Creating Unlikeable Characters

card

My daughter was a little bored yesterday afternoon, so I offered to play a game with her. I didn’t want to play a long game with her (like Monopoly), and it happened that there was a deck of Old Maid cards very handy.

She did not want to play that game.

When I finally persuaded her to play, she shrieked whenever she got the card and did everything in her power to give it back to me. She was a wreck.

Luck was on her side and she won 2 out of 3 games. The one she lost really upset her. And she doesn’t even know what an old maid is. She just didn’t want the card with the leering, goofily-unattractive woman on it. She seemed to associate some really sinister feeling to the card.

I need characters like this sometimes. I need characters that no one wants to be around, that throw monkey wrenches into my plot.

I’m not talking about flawed characters. Flawed characters are interesting and fun, well-rounded, and sympathetic to readers. I’m talking about characters that other characters run away from, screaming.

You know them—the Uriah Heeps of the world.

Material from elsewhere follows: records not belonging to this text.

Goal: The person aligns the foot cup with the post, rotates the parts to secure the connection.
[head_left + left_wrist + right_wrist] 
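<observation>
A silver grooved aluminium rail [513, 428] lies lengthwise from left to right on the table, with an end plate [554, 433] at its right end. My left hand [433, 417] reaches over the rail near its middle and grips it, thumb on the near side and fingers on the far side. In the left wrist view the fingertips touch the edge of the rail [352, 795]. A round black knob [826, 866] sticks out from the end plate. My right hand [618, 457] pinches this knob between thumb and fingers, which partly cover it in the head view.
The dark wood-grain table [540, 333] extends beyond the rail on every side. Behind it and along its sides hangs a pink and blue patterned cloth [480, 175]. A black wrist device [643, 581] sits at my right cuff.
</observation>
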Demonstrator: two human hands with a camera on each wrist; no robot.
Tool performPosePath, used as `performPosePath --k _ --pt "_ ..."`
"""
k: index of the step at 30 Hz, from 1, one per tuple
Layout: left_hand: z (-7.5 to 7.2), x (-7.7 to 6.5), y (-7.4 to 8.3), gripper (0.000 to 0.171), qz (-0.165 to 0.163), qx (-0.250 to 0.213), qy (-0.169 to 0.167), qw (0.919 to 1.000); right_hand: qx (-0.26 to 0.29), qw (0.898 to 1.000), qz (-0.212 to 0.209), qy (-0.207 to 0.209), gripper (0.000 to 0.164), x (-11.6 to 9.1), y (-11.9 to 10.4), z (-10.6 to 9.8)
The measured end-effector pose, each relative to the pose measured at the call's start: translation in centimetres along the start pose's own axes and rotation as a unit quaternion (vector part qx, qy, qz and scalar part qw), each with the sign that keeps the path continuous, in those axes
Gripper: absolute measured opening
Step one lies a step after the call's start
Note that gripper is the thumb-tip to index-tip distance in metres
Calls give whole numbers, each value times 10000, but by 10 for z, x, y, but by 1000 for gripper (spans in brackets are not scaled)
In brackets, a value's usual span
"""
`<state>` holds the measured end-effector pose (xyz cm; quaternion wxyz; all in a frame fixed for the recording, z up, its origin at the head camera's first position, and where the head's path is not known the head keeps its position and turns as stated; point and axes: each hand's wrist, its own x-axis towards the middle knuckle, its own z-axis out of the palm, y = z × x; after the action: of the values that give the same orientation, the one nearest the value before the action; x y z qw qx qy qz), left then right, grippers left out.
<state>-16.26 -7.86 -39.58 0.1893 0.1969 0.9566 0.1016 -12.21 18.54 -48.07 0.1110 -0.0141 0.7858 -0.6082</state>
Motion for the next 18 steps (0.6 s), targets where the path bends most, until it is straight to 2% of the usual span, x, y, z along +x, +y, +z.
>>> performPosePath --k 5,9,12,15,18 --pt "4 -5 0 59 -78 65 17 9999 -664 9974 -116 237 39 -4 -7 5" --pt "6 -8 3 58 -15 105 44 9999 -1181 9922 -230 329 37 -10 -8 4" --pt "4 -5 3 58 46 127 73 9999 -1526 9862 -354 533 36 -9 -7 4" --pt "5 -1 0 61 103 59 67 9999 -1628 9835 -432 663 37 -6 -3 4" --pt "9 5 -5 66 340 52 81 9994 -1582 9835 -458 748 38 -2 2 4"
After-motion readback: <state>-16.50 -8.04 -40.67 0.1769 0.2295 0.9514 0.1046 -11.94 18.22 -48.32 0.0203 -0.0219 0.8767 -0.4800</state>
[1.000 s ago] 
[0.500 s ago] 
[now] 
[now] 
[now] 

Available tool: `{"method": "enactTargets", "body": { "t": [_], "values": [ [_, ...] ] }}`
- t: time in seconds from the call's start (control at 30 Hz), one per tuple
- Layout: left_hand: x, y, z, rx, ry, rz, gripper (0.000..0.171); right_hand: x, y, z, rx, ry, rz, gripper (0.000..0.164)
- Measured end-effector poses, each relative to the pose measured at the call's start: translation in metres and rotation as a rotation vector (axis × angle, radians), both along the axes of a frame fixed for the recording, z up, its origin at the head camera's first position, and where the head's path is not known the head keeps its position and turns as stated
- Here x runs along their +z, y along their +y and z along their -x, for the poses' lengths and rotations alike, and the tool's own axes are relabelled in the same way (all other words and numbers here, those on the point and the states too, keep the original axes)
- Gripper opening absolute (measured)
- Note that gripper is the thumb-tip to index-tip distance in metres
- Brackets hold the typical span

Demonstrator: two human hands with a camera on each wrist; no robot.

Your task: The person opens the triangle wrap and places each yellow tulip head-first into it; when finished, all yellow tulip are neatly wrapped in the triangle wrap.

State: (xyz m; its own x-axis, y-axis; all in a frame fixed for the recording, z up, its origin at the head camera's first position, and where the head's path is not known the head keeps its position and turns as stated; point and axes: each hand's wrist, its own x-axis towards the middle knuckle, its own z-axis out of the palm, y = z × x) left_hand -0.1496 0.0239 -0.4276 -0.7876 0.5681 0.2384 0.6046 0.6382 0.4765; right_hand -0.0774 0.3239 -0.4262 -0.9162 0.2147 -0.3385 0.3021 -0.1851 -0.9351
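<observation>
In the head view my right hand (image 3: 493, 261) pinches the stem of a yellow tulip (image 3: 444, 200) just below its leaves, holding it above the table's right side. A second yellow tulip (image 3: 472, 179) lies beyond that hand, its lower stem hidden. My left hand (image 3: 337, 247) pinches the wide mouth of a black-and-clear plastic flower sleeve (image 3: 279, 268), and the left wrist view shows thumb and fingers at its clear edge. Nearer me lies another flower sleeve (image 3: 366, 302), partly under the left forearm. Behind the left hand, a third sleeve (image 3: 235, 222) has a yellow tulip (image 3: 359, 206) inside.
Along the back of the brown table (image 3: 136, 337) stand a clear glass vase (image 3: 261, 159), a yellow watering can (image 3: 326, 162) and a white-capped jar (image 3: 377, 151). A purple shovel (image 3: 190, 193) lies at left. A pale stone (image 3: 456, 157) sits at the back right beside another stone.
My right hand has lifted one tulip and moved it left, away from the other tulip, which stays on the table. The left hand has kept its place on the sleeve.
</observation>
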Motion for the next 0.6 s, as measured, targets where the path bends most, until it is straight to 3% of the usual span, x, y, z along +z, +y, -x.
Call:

Ways to Conjure Up the Ick Feeling for the Reader

Other characters’ negative perceptions of the character. Do they cross to the other side of the street when they see them? Does a chill go up and down their spine when someone mentions their name?

Invade the reader’s personal space. Have the character stand too close to the protagonist in conversations. Bestow them with unpleasant smiles full of bad teeth and malodorous breath.

Grate on the reader’s nerves. Conjure up that fingernail on the chalkboard feeling with a whiny, discontented voice or the habit of arriving at houses uninvited and staying far too long.

It’s not too hard to do—we’re basically going to imbue the character with annoying habits, poor table manners, and anything else that personally bothers us. We just have to be careful not to overdo it—make it a character that goes onstage only for short periods of time or after long intervals offstage.

Have you delved into the world of unlikeable secondary characters?